● AIM OF THE EXERCISE: The listing must be copied out in full and exactly; no images go with it.

● EXTRACTED MATERIAL:
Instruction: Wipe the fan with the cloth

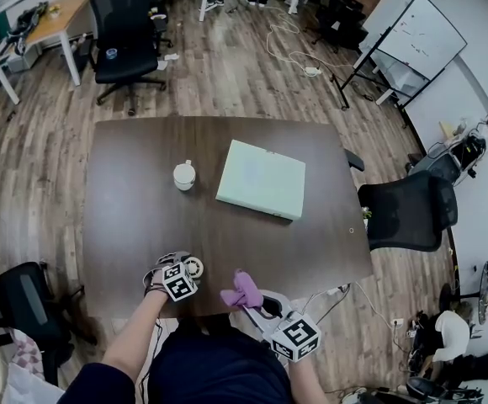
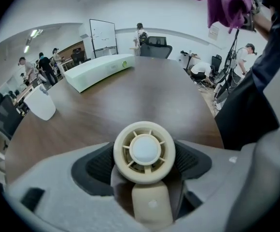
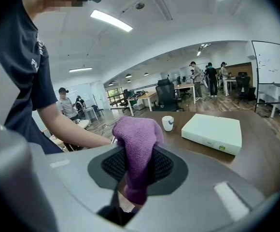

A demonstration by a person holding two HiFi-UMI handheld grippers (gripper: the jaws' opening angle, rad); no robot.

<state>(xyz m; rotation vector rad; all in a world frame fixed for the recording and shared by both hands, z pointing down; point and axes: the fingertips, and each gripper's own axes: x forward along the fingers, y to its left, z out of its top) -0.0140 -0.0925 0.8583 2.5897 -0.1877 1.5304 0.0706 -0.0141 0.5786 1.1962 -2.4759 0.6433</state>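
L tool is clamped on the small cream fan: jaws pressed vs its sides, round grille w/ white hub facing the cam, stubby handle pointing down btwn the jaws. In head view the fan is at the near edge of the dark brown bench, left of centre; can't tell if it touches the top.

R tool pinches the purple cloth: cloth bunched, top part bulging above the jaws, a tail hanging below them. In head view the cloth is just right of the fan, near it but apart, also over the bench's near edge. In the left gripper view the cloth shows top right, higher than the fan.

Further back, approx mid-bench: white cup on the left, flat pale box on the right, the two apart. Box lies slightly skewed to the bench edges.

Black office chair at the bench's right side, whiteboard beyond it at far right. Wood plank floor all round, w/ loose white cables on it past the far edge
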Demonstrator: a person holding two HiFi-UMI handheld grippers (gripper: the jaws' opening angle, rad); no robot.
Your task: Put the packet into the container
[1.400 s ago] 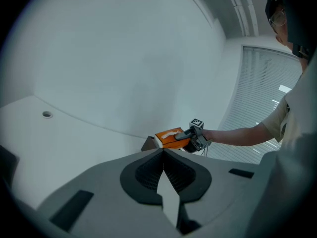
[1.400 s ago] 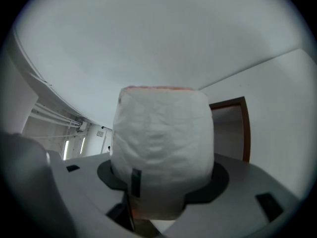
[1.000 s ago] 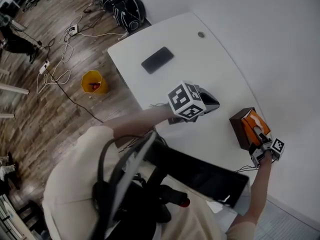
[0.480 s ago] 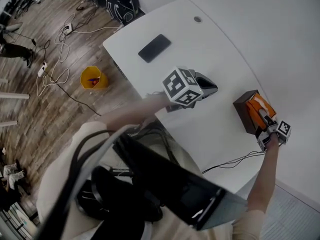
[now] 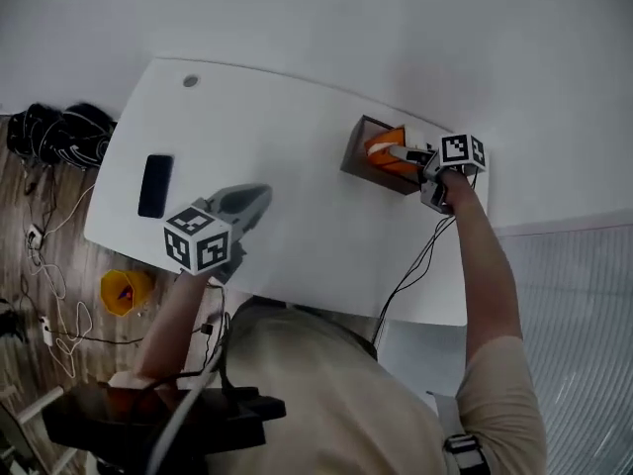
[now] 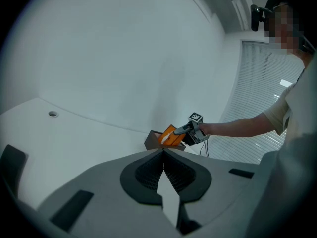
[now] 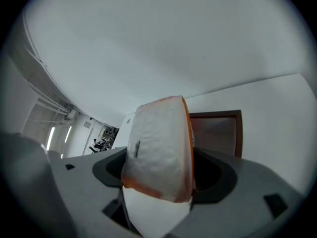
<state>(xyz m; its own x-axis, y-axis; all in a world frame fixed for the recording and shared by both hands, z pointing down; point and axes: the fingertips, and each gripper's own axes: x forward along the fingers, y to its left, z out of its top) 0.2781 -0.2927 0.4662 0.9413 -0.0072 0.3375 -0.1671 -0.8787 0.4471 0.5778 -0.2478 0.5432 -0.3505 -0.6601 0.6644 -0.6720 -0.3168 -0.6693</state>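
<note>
Here, from the head view, a white worktop (image 5: 297, 117) carries a dark brown open-topped container (image 5: 353, 154) near its far edge. The right gripper (image 5: 381, 150) reaches over it with the orange packet (image 5: 391, 164) at its fingers, the packet lying within the container's outline. A black cable (image 5: 410, 275) trails from that gripper over the near edge. The left gripper (image 5: 259, 196) hovers well apart over bare worktop, its marker cube showing only black-and-white square patterns. A black phone (image 5: 156, 185) lies face down near the left end and a round grommet (image 5: 190, 81) sits in the far corner. A yellow bucket (image 5: 126, 291) stands on the wooden floor.

In the left gripper view, the fingers meet at their tips with nothing between them. Beyond them the packet (image 6: 171, 135) stands tilted in the container's (image 6: 152, 140) open top, its upper part sticking out beside the right gripper's fingers.

In the right gripper view, the fingers have just been opening and stand wide, with the packet (image 7: 161, 148) between them and a gap showing on its right side. The packet's face is pale and translucent with orange edges. It bears one small dark mark, too small to read. The container's brown rim (image 7: 218, 115) shows just behind it.
</note>
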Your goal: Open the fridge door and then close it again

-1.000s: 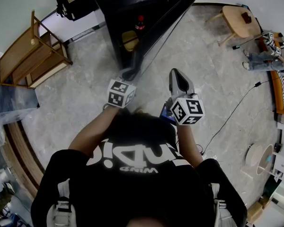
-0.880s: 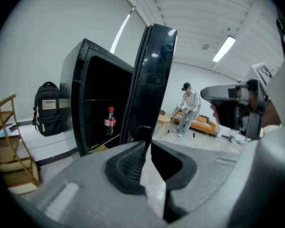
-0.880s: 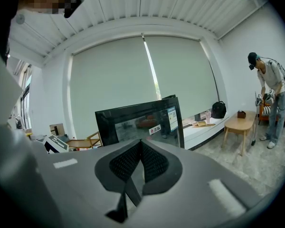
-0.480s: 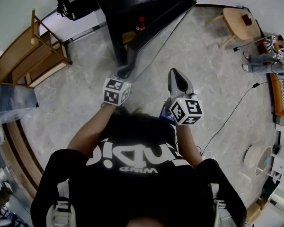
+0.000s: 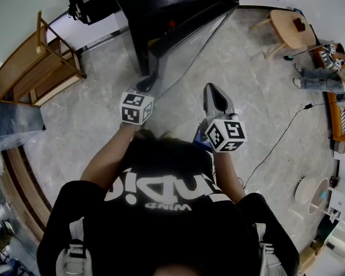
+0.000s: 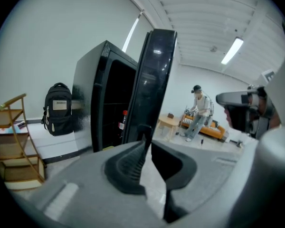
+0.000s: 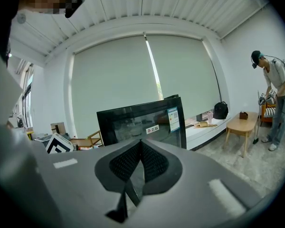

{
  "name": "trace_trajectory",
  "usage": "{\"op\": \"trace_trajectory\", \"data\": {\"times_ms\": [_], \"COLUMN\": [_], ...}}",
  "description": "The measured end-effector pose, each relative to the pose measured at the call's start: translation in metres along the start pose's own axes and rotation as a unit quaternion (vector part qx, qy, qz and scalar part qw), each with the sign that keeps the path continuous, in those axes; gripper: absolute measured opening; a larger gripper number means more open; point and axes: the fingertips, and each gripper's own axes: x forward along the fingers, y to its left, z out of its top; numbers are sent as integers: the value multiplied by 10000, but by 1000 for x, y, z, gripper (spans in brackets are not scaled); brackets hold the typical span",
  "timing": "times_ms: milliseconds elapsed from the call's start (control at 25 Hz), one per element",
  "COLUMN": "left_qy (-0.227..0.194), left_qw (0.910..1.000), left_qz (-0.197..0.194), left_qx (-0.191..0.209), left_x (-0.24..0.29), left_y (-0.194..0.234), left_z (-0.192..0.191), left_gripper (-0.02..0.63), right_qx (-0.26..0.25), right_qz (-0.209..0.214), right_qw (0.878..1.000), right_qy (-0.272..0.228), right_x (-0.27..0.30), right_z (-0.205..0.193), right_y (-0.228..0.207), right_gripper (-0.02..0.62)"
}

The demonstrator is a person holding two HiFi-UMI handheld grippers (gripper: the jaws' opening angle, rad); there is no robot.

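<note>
Left gripper view: left hand-held gripper (image 6: 146, 140) pinched tight on the near edge of the ajar fridge door (image 6: 154, 80), straight ahead.

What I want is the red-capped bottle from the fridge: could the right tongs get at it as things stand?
Probably not. The half-open door stands between the right tongs and the bottle; they face its outer front. The left tongs, shut on the door's edge, sit nearer the opening.

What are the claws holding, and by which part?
Left claw pinches the fridge door by its free edge. Right claw holds nothing.
</note>
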Motion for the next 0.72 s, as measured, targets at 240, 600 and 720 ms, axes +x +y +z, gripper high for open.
{"op": "trace_trajectory", "data": {"times_ms": [240,600,720], "left_qy": [-13,-66,-107], "left_qw": [10000,9996,9994], "left_qz": [58,219,283], "left_qx": [-24,-141,-185], "left_x": [3,5,6], "left_y": [12,32,40], "left_z": [3,11,13], "left_gripper": [41,43,44], "right_qx": [3,10,14], "right_qz": [-6,3,-1], "right_qw": [10000,10000,10000], "right_qy": [16,47,61], "right_x": [5,12,14], "right_z": [0,1,0], "right_y": [-1,0,0], "right_gripper": [-2,-2,-2]}}
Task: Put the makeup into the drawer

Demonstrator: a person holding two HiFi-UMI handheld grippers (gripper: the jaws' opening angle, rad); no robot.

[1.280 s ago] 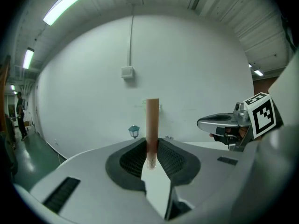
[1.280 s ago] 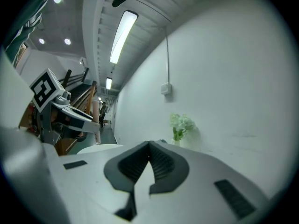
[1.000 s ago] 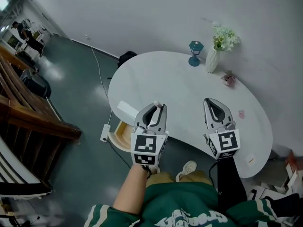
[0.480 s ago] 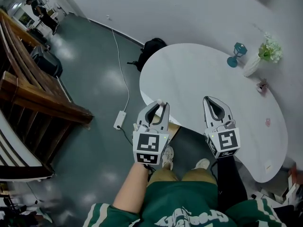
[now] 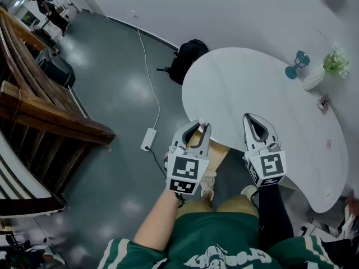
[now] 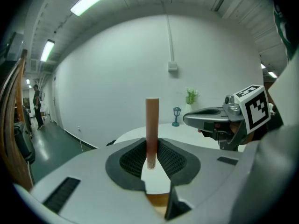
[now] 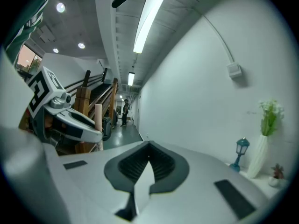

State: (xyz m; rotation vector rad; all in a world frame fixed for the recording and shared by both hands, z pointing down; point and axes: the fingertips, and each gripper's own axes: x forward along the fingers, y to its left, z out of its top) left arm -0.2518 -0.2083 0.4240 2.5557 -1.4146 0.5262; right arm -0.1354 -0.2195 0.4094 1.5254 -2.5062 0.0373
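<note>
makeup tube [image 6: 152, 125]: reddish-brown
table [image 5: 247, 83]: white
lantern ornament [image 5: 297, 65]: teal
backpack [image 5: 190, 58]: black
floor [image 5: 112, 100]: dark grey-green
shorts [image 5: 224, 234]: green, white print

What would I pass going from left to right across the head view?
Wooden beams → power strip → left gripper, gripping a tube → right gripper → blue lantern → vase.

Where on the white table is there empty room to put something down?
The big rounded end of the table, up to the teal lantern, is bare. It is crowded by the wall, around the lantern and flower vase.
</note>
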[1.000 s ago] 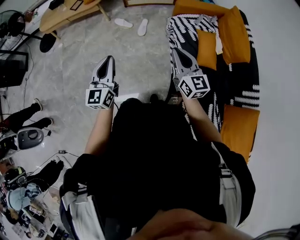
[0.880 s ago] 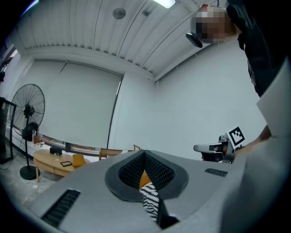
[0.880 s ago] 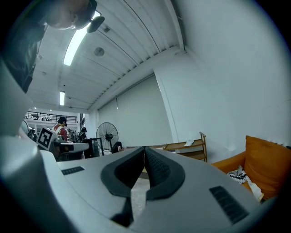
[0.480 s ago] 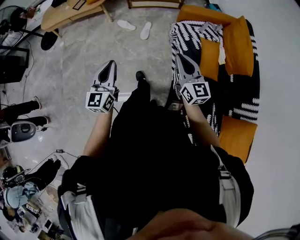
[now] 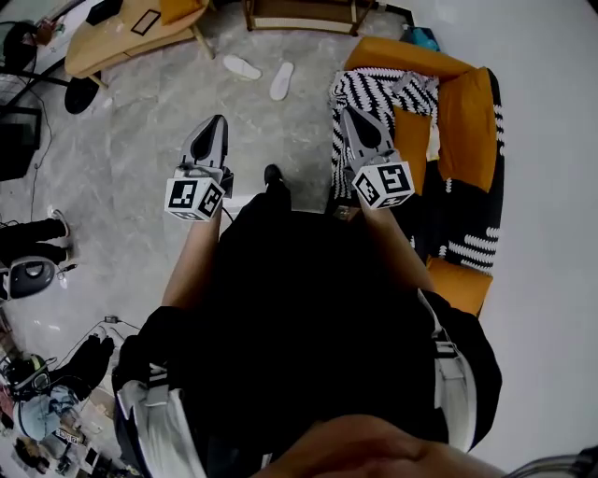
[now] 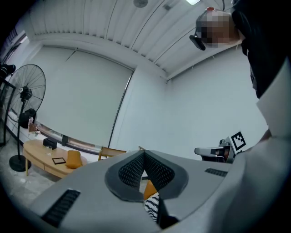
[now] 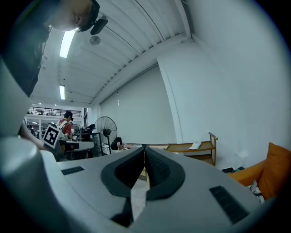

● OUTPUT:
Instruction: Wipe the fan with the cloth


A demonstration by a person holding two HiFi-UMI handheld grippers (gripper: the jaws' opening angle, rad); no robot.

<state>(xyz m; rotation vector rad; all in a world frame fixed for the recording and shared by both hands, z pointing down; point and axes: the fingertips, and each gripper's own axes: x forward along the fingers, y to its left, z out of its top) -0.0140 -0.0925 0.8583 2.5897 -0.1877 1.5304 0.0706 -0.0141 0.5786 1.1962 -2.4759 0.6433</state>
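L tool is clamped on the small cream fan: jaws pressed vs its sides, round grille w/ white hub facing the cam, stubby handle pointing down btwn the jaws. In head view the fan is at the near edge of the dark brown bench, left of centre; can't tell if it touches the top.

R tool pinches the purple cloth: cloth bunched, top part bulging above the jaws, a tail hanging below them. In head view the cloth is just right of the fan, near it but apart, also over the bench's near edge. In the left gripper view the cloth shows top right, higher than the fan.

Further back, approx mid-bench: white cup on the left, flat pale box on the right, the two apart. Box lies slightly skewed to the bench edges.

Black office chair at the bench's right side, whiteboard beyond it at far right. Wood plank floor all round, w/ loose white cables on it past the far edge
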Demonstrator: a person holding two HiFi-UMI handheld grippers (gripper: the jaws' opening angle, rad); no robot.
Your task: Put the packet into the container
[1.400 s ago] 
[1.400 s ago] 
[1.000 s ago] 
[0.480 s ago] 
[now] 
[now] 
[now] 
<state>(xyz m; its own x-axis, y-axis; all in a world frame fixed for the recording and shared by both hands, z pointing down; point and axes: the fingertips, and each gripper's own axes: x forward along the fingers, y to its left, z out of its top) 0.2781 -0.2927 0.4662 0.9413 -0.0072 0.3375 -0.1671 -0.8787 0.4471 0.5778 -0.2478 0.5432 -0.3505 -0.6601 0.6644 -0.6720 -0.3168 -0.6693</state>
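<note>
Here, from the head view, a white worktop (image 5: 297, 117) carries a dark brown open-topped container (image 5: 353, 154) near its far edge. The right gripper (image 5: 381, 150) reaches over it with the orange packet (image 5: 391, 164) at its fingers, the packet lying within the container's outline. A black cable (image 5: 410, 275) trails from that gripper over the near edge. The left gripper (image 5: 259, 196) hovers well apart over bare worktop, its marker cube showing only black-and-white square patterns. A black phone (image 5: 156, 185) lies face down near the left end and a round grommet (image 5: 190, 81) sits in the far corner. A yellow bucket (image 5: 126, 291) stands on the wooden floor.

In the left gripper view, the fingers meet at their tips with nothing between them. Beyond them the packet (image 6: 171, 135) stands tilted in the container's (image 6: 152, 140) open top, its upper part sticking out beside the right gripper's fingers.

In the right gripper view, the fingers have just been opening and stand wide, with the packet (image 7: 161, 148) between them and a gap showing on its right side. The packet's face is pale and translucent with orange edges. It bears one small dark mark, too small to read. The container's brown rim (image 7: 218, 115) shows just behind it.
</note>
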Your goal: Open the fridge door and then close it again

-1.000s: 
-0.880s: 
-0.880s: 
-0.480s: 
+0.000s: 
+0.000s: 
+0.000s: 

{
  "name": "trace_trajectory",
  "usage": "{\"op\": \"trace_trajectory\", \"data\": {\"times_ms\": [_], \"COLUMN\": [_], ...}}",
  "description": "The measured end-effector pose, each relative to the pose measured at the call's start: translation in metres along the start pose's own axes and rotation as a unit quaternion (vector part qx, qy, qz and scalar part qw), each with the sign that keeps the path continuous, in those axes; gripper: absolute measured opening; a larger gripper number means more open; point and axes: the fingertips, and each gripper's own axes: x forward along the fingers, y to its left, z out of its top; numbers are sent as integers: the value multiplied by 10000, but by 1000 for x, y, z, gripper (spans in brackets are not scaled); brackets hold the typical span",
  "timing": "times_ms: milliseconds elapsed from the call's start (control at 25 Hz), one per element",
  "COLUMN": "left_qy (-0.227..0.194), left_qw (0.910..1.000), left_qz (-0.197..0.194), left_qx (-0.191..0.209), left_x (-0.24..0.29), left_y (-0.194..0.234), left_z (-0.192..0.191), left_gripper (-0.02..0.63), right_qx (-0.26..0.25), right_qz (-0.209..0.214), right_qw (0.878..1.000), right_qy (-0.272..0.228), right_x (-0.27..0.30), right_z (-0.205..0.193), right_y (-0.228..0.207), right_gripper (-0.02..0.62)"
}

The demonstrator is a person holding two HiFi-UMI handheld grippers (gripper: the jaws' opening angle, rad); there is no robot.

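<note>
Left gripper view: left hand-held gripper (image 6: 146, 140) pinched tight on the near edge of the ajar fridge door (image 6: 154, 80), straight ahead.

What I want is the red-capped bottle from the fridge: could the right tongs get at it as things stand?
Probably not. The half-open door stands between the right tongs and the bottle; they face its outer front. The left tongs, shut on the door's edge, sit nearer the opening.

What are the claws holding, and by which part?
Left claw pinches the fridge door by its free edge. Right claw holds nothing.
</note>
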Motion for the next 0.72 s, as measured, targets at 240, 600 and 720 ms, axes +x +y +z, gripper high for open.
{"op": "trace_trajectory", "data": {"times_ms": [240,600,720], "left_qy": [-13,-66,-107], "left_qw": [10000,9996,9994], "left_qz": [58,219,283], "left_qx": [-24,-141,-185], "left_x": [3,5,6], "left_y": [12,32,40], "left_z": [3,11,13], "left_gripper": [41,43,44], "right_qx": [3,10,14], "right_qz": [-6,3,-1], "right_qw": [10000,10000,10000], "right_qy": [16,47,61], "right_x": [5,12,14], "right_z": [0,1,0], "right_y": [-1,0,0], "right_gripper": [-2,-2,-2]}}
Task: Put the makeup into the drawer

Demonstrator: a person holding two HiFi-UMI handheld grippers (gripper: the jaws' opening angle, rad); no robot.

[1.280 s ago] 
[1.280 s ago] 
[1.000 s ago] 
[0.480 s ago] 
[now] 
[now] 
[now] 

State: (xyz m; rotation vector rad; all in a world frame fixed for the recording and shared by both hands, z pointing down; point and axes: the fingertips, and each gripper's own axes: x forward along the fingers, y to its left, z out of its top) left arm -0.2518 -0.2083 0.4240 2.5557 -1.4146 0.5262; right arm -0.1354 -0.2195 0.4094 1.5254 -2.5062 0.0373
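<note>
makeup tube [image 6: 152, 125]: reddish-brown
table [image 5: 247, 83]: white
lantern ornament [image 5: 297, 65]: teal
backpack [image 5: 190, 58]: black
floor [image 5: 112, 100]: dark grey-green
shorts [image 5: 224, 234]: green, white print

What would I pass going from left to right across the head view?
Wooden beams → power strip → left gripper, gripping a tube → right gripper → blue lantern → vase.

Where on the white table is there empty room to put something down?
The big rounded end of the table, up to the teal lantern, is bare. It is crowded by the wall, around the lantern and flower vase.
</note>
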[1.000 s ago] 
[0.880 s ago] 
[0.880 s ago] 
[0.480 s ago] 
[now] 
[now] 
[now] 

The output given is complete.